In this configuration, the toner T can be suitably held on the toner holding surface 62a, and the toner T can be suitably collected from the toner holding surface 62a.

In particular, as shown in FIG. 9, a part of the toner holding surface 62a at which the toner T is supplied from the most downstream supply electrode 631b1 to the toner holding surface 62a is formed to be along the toner transport direction TTD defined at the position corresponding to the most downstream supply electrode 631b1 on the toner transport path TTP. In other words, the part of the toner holding surface 62a at which the toner T is supplied from the most downstream supply electrode 631b1 to the toner holding surface 62a is formed to be a tangential direction of the toner transport path TTP defined at the position corresponding to the most downstream supply electrode 631b1. As a result, the toner T can be suitably moved from the supply electrode 63b to the development roller 62, and the toner T can be suitably held on the toner holding surface 62a.

As shown in FIG. 9, a part of the toner holding surface 62a at which the toner T is collected by the most upstream supply electrode 631c1 is formed to be along the toner transport direction TTD defined at the position corresponding to the most upstream supply electrode 631c1 on the toner transport path TTP. In other words, the part of the toner holding surface 62a at which the toner T is collected by the most upstream supply electrode 631c1 is formed to be a tangential direction of the toner transport path TTP defined at the position corresponding to the most upstream supply electrode 631c1. With this configuration, the toner can be smoothly moved from the development roller 62 to the collecting substrate 63c. As a result, the toner T can be suitably collected from the toner holding surface 62a to the collecting substrate 63c, and the toner T can be suitably carried in the toner transport direction TTD.

Hereafter, a third variation of the toner supply unit (a toner supply unit 6L) is explained with reference to FIG. 10. It should be noted that in FIG. 10, to elements which are substantially the same as those show in the above described embodiment, the same reference numbers are assigned, and explanations thereof will not be repeated for the sake of simplicity. As shown in FIG. 10, the toner supply unit 6L according to the third variation is formed such that the carrying substrate 63 has two positions closely located with respect to the toner holding surface 62a.

That is, the supply substrate 63b and the development roller 62 are located so that a plurality of toner catching positions TCP are provided. With this configuration, the toner T can be holed on the toner holding surface 62a more suitably.
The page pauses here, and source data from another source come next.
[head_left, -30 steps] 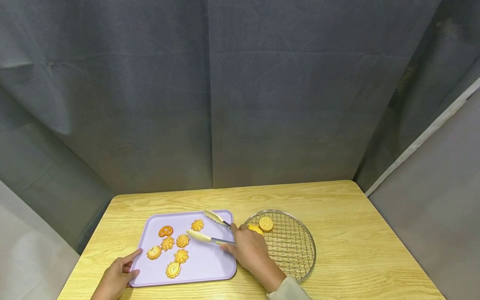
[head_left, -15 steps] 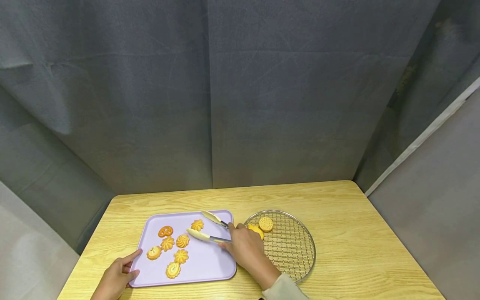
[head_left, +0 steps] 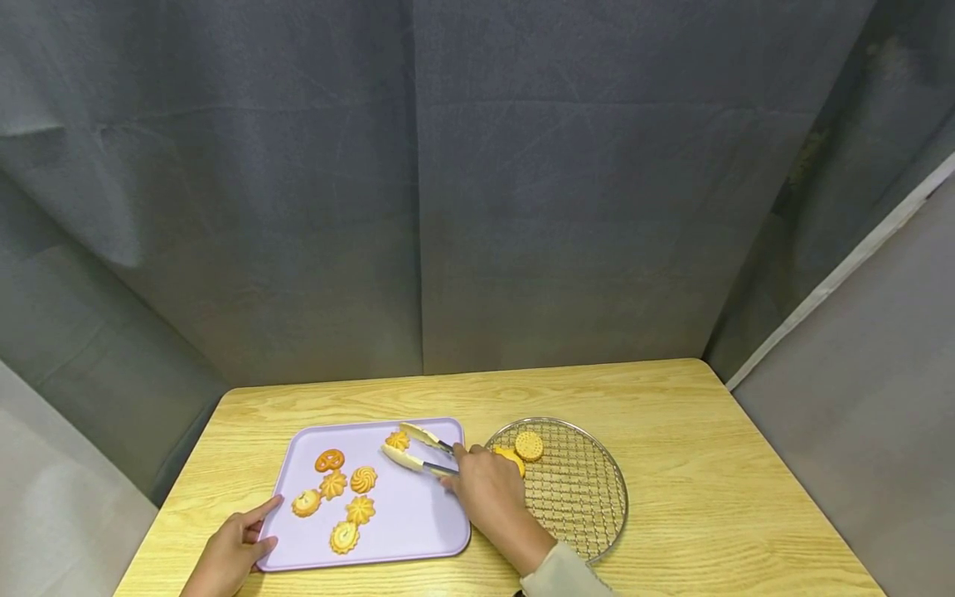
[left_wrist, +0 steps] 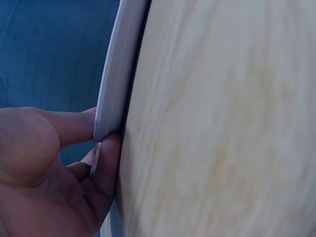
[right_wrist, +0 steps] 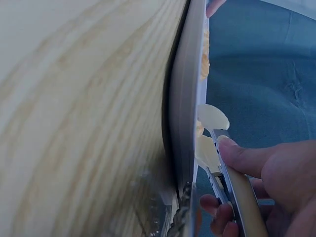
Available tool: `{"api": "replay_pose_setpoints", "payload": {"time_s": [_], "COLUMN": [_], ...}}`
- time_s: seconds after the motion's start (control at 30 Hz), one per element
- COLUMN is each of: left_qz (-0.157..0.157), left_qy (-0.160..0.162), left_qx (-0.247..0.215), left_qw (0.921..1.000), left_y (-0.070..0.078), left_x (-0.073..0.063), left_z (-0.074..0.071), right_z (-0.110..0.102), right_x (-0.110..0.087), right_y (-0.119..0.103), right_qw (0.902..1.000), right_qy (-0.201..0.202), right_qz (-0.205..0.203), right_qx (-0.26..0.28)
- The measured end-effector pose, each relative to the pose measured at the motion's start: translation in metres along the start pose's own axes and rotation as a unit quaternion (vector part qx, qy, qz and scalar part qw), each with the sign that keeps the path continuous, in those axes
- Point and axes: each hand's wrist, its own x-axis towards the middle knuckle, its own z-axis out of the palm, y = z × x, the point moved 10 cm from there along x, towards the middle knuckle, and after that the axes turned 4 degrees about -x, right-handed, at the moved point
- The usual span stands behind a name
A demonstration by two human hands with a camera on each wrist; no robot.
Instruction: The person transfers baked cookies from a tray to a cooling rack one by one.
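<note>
My left hand (head_left: pixel 230 547) pinches the left edge of a lilac tray (head_left: pixel 425 531); in the left wrist view its thumb and fingers grip the tray's rim (left_wrist: pixel 114 94). My right hand (head_left: pixel 487 495) holds tongs (head_left: pixel 436 468) with pale tips, reaching over the tray's right side. Between the spread tips sits a star-shaped piped cookie (head_left: pixel 398 440) at the back. Other cookies lie further left: a pretzel (head_left: pixel 330 460), a swirl cookie (head_left: pixel 363 478) and several flower-shaped ones (head_left: pixel 333 484). From the right wrist, the tongs' tips (right_wrist: pixel 213 117) appear on either side of a cookie (right_wrist: pixel 199 129).
Right of the tray stands a round wire rack (head_left: pixel 582 489), bearing a round dotted biscuit (head_left: pixel 529 446) and a yellow one (head_left: pixel 511 458) partly behind my right hand. Both sit on a wooden table (head_left: pixel 709 481). Grey curtains (head_left: pixel 567 207) hang behind it.
The tongs first shifted slightly left, then their tips narrowed around the star-shaped cookie, which moved slightly right and back. My left hand and the tray stayed put.
</note>
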Motion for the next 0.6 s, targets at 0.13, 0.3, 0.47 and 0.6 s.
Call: {"api": "replay_pose_setpoints", "payload": {"time_s": [0.13, 0.3, 0.47, 0.6], "left_qz": [0.000, 0.002, 0.001, 0.004], "left_qy": [-0.002, -0.002, -0.003, -0.004], "left_qx": [0.003, -0.002, -0.012, -0.007], "left_qw": [1.0000, 1.0000, 0.9999, 1.0000], "left_y": [0.001, 0.003, 0.004, 0.004], "left_x": [-0.001, -0.001, -0.002, -0.002], "left_z": [-0.001, -0.001, 0.000, 0.000], "right_z": [-0.001, -0.005, -0.009, -0.011], "right_x": [0.000, -0.003, -0.006, -0.009], "right_y": [0.001, 0.001, 0.002, 0.006], "right_qw": [1.0000, 1.0000, 0.9999, 0.9999], "right_qy": [-0.008, -0.009, -0.005, -0.007], "right_qz": [0.001, -0.003, -0.006, -0.001], "right_qx": [-0.002, 0.003, 0.006, 0.011]}}
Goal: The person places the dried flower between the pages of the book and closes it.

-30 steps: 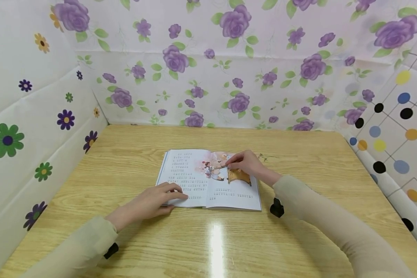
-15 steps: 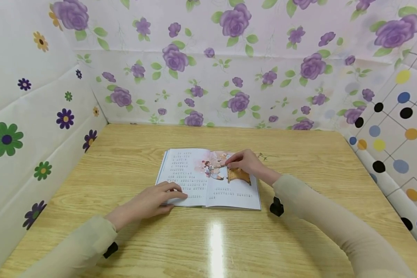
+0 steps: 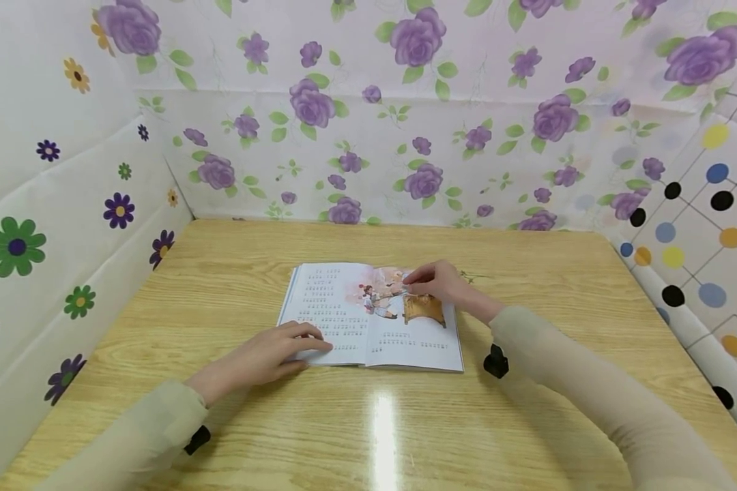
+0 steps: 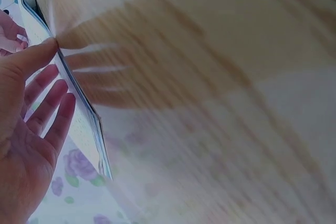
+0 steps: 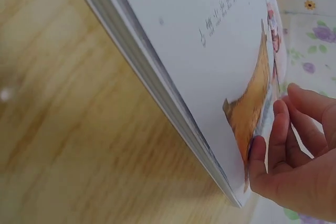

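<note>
An open picture book [image 3: 338, 314] lies on the wooden table, with printed text on the left page and a coloured illustration [image 3: 383, 293] across the fold. My left hand [image 3: 276, 354] rests at the book's lower left corner. In the left wrist view, its thumb [image 4: 39, 59] touches the book's bottom edge and the other fingers spread loosely over the page. My right hand [image 3: 445, 283] rests on the upper part of the right page, beside a tan scroll drawing [image 3: 424, 309]. In the right wrist view, its slightly bent fingers [image 5: 281, 124] touch the page with nothing visible between them.
The wooden table [image 3: 381, 423] extends around the book. Behind it hangs a cloth [image 3: 356, 136] with purple roses; a daisy-patterned cloth [image 3: 49, 204] stands at the left and a dotted one [image 3: 694, 273] at the right. A black wrist device [image 3: 496, 361] sits under the right sleeve.
My right hand has shifted slightly up and to the right over the page, uncovering more of the scroll drawing. The left hand and the book stay in place.
</note>
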`<state>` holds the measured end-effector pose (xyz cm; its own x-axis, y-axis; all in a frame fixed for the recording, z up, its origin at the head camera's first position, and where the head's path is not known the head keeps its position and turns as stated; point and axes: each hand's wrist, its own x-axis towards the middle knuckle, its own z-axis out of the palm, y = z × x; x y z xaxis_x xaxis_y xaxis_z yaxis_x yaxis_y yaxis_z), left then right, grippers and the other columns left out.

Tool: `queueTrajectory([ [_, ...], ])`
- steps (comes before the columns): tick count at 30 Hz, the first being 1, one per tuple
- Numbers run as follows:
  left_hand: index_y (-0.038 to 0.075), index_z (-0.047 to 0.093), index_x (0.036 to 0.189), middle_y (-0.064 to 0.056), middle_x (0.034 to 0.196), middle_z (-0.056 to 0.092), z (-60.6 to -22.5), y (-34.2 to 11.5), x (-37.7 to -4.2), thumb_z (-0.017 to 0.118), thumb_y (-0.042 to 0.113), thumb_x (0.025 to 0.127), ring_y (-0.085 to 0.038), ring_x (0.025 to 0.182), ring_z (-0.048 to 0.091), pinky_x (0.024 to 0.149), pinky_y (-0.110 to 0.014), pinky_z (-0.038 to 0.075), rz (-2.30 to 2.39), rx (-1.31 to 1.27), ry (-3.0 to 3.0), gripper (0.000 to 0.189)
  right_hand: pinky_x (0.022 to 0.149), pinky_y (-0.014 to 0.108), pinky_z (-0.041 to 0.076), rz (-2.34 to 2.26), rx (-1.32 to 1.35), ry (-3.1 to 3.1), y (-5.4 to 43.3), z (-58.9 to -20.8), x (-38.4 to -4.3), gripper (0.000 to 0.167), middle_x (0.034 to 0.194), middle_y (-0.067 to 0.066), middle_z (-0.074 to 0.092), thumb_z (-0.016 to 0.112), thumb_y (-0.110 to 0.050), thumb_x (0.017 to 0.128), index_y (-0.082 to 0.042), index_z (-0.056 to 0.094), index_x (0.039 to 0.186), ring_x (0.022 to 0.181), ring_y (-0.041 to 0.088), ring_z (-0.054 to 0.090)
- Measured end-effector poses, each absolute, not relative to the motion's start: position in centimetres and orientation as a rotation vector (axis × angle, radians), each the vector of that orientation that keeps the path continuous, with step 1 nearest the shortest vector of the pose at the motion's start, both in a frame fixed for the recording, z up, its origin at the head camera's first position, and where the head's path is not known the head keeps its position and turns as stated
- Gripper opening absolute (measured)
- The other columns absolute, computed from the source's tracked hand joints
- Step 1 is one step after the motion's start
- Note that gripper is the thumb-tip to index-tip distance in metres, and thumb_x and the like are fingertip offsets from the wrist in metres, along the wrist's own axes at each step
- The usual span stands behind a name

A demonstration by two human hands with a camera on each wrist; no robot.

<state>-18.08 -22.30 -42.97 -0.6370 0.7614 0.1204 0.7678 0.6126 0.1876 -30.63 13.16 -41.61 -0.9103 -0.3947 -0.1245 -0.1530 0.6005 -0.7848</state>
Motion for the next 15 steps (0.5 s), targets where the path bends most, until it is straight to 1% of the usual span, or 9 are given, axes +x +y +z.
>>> queueTrajectory([
  [3, 0.02, 0.065, 0.13, 0.002, 0.127, 0.063, -42.9, -22.5, -18.1, 0.072, 0.009, 0.089, -0.018, 0.118, 0.059, 0.098, -0.037, 0.053, -0.369, -1.32, -2.813, 0.043, 0.066, 0.027, 0.05, -1.177, -0.464, 2.594, 13.8, -41.2, -31.0, 0.023, 0.109, 0.015, 0.073, 0.067, -0.016, 0.094, -0.007, 0.073, 0.114, 0.082, 0.022, 0.063],
  [7, 0.019, 0.066, 0.128, 0.001, 0.127, 0.063, -42.8, -22.8, -18.0, 0.071, 0.005, 0.089, -0.018, 0.119, 0.06, 0.099, -0.038, 0.052, -0.391, -1.286, -2.853, 0.042, 0.071, 0.028, 0.053, -1.138, -0.493, 2.673, 14.8, -40.8, -31.6, 0.024, 0.111, 0.014, 0.072, 0.064, -0.013, 0.095, -0.007, 0.072, 0.117, 0.09, 0.023, 0.066],
  [10, 0.018, 0.067, 0.127, 0.001, 0.127, 0.063, -42.8, -23.2, -17.9, 0.07, 0.003, 0.089, -0.018, 0.118, 0.06, 0.099, -0.039, 0.052, -0.411, -1.261, -2.877, 0.041, 0.073, 0.029, 0.052, -1.121, -0.532, 2.72, 15.5, -40.5, -32.0, 0.026, 0.113, 0.016, 0.071, 0.061, -0.009, 0.096, -0.006, 0.07, 0.12, 0.094, 0.026, 0.065],
  [12, 0.018, 0.067, 0.126, 0.0, 0.126, 0.063, -42.8, -23.4, -17.8, 0.07, 0.002, 0.089, -0.018, 0.117, 0.06, 0.098, -0.039, 0.052, -0.424, -1.247, -2.884, 0.041, 0.076, 0.031, 0.053, -1.102, -0.555, 2.743, 16.0, -40.3, -32.2, 0.029, 0.116, 0.016, 0.07, 0.06, -0.008, 0.096, -0.007, 0.068, 0.123, 0.098, 0.027, 0.064],
  [15, 0.017, 0.068, 0.124, -0.002, 0.124, 0.064, -42.9, -23.9, -17.6, 0.07, -0.001, 0.088, -0.019, 0.114, 0.061, 0.095, -0.039, 0.054, -0.448, -1.226, -2.875, 0.041, 0.084, 0.037, 0.054, -1.06, -0.603, 2.772, 16.6, -40.1, -32.5, 0.033, 0.123, 0.016, 0.068, 0.059, -0.007, 0.095, -0.007, 0.066, 0.127, 0.105, 0.03, 0.063],
])
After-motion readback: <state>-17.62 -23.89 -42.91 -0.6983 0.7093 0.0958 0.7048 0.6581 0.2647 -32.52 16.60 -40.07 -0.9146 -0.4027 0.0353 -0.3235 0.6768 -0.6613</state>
In FIG. 10, a toner transport direction TTDc represents a toner transport direction defined if the carrying substrate 63 is the supply substrate 63b. In this case, the toner supply unit 6L according to the third variation is configured to satisfy the following condition:
L=n·k·p=[{m+(½)}·f]/v  (1)

where L represents a distance between two neighboring toner catching positions TCP (i.e., a distance between the first facing position CP1 and the second facing position CP2) along the toner transport direction TTDc, v represents a moving speed of the toner holding surface 62a by rotation of the development roller 62, f represents a frequency of the multiphase alternating voltage in a traveling waveform applied to the supply electrodes 631b and the development roller 62, k represents the number of phases of the multiphase alternating voltage in a traveling waveform applied to the supply electrodes 631b and the development roller 62, p represents a pitch of the plurality of supply electrodes 631b, and m and n are integers.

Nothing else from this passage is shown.